Luego partías donde yo estaba,

cortando distancia por pasillos con autos estacionados.

Abrías la puerta y te lanzabas a mi cuello.

“No quiero que nos volvamos a pasar esto.

Quiero que te cuides y te guardes para mí. Entiendes, amor”.

Me tocabas entre las piernas para sentir si lo tenía duro.

Y salías dando un portazo con mi olor en tu pelo.

Caminabas hacia tu auto sacudiendo tus caderas.

Ibas con pantalones apretados y botas negras.

Me quedaba fumando.

Encendías el motor, retrocedías,

y partías directo a tu casa.

ANIVERSARIO                                      

No le vengan a borrar con globos

y servilletas el curioso infortunio de ser

viejo a los treinta y cinco. Los amigos no

se percatan de los préstamos e intereses

que otorga cada regalo de la vigilia. A nadie

le extraña la misma cara de pudú asustado.

Solamente su mujer, sin celo alguno,

sabe cuántos afanes esconde

esa cifra promedio de vida,

cuántos rumores se arroparon entre las fundas,

cuánta fe había en su implacable deseo.

¿Qué mala persona, acaso la muerte, su secretaria,

la que mandó a disponer tantas cornetas de papel,

tantos regalitos sorpresa

para un difunto aniversario?

Es su mal gusto distintivo, un lugar común

inaceptable.

EL PRETENDIENTE

Perdona mi carácter absorto,

mis sedentarias costumbres y mis palabras déspotas.

Con el paso de los años me he ido poniendo enérgico en demasía.

He perdido el encanto, cierta frescura, la delgadez, el decoro.

Hablo más de lo necesario

y a veces narro con detalles los secretos ajenos

para divertir a los retóricos y a las histéricas.

Estoy convertido en un hipocondríaco y sediento puto,

en un neurasténico bestia.

Y aunque soy tu pretendiente menos opulento,

soy el más permisivo y fiel.

Con estos kilos de más no me queda otra que compartirte con los brutos.

UN AMOR CONTEMPORÁNEO

Es hora de que reconozcamos que fuimos consumidos

por nuestros temores y tomentos y que lo único que nos queda

es abrazarnos como si estuviéramos solos en una pieza oscura.

Corrimos una carrera despiadada e inútil por deseo y celos infantiles,

y llegamos al remanso.

Esperemos que la noche pase rauda como una gacela asustada.

El sol irradiará nuestra vergüenza con su calor compasivo,

y la templanza aliviará los huesos.

Olvida los resquemores.

La ira envenena las gargantas.

Y tu cuello es de una elegancia irresistible.

No te defiendas.

Guarda la compostura.

UNA DECEPCIÓN DE SEGUNDA MANO

Experiencia inevitable ésta, una decepción

a toda costa de segunda mano, pero tan

insalvable a la hora de escribir.

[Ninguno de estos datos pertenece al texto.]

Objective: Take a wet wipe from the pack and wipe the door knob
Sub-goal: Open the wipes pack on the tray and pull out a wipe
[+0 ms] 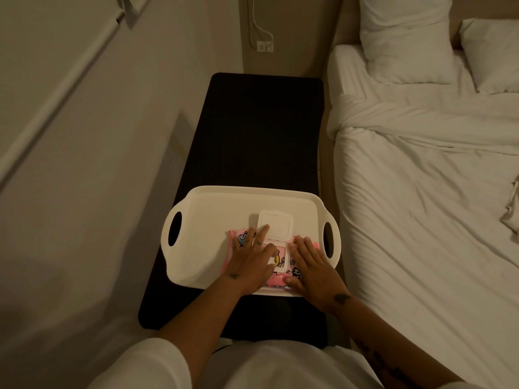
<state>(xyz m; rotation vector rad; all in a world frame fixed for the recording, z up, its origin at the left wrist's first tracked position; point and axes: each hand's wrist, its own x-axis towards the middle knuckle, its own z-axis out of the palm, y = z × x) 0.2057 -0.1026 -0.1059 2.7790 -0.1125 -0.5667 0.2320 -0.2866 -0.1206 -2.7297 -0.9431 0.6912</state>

Odiar

con intensa vergüenza el propio retrato

apagado como un cirio sobre el papel.

Mucho no importa, además,

a quién va a incomodar una molestia tan fútil,

tan real y angustiosa como una boleta.

A nadie va a perturbar

el rastro inmundo de verdad, ese

clásico escepticismo libresco que viene

en los primeros y últimos años de vida.

El mal camino quizás fue siempre una mala

recomendación, una tara arrastrada

desde la impúdica pubertad,

mejor hubiera sido cirujano. Pero la

sangre tira y abunda sin precio.

GOTAS EN EL ALERO

Espero escribir poemas durante estos meses.

Tengo la ilusión de trazar algunos versos

aunque sé cuán inútiles son los poemas.

No han corregido ningún aspecto de mi vida.

Tampoco me han causado desbarajustes graves.

Con pasión y sin culpa ejercí la sátira, la invectiva.

Lo hice de manera desafiante e inocente,

como niño quemando sus manos entre risas.

Ahora sólo tengo las cenizas de esos poemas:

páginas con residuos borrosos, nubes secas.

Pero confío en que vuelva a llover sobre mi espalda.

Entonces me ocultaré en mi pieza y registraré

el sonido de las gotas que caen del alero sin rozarme.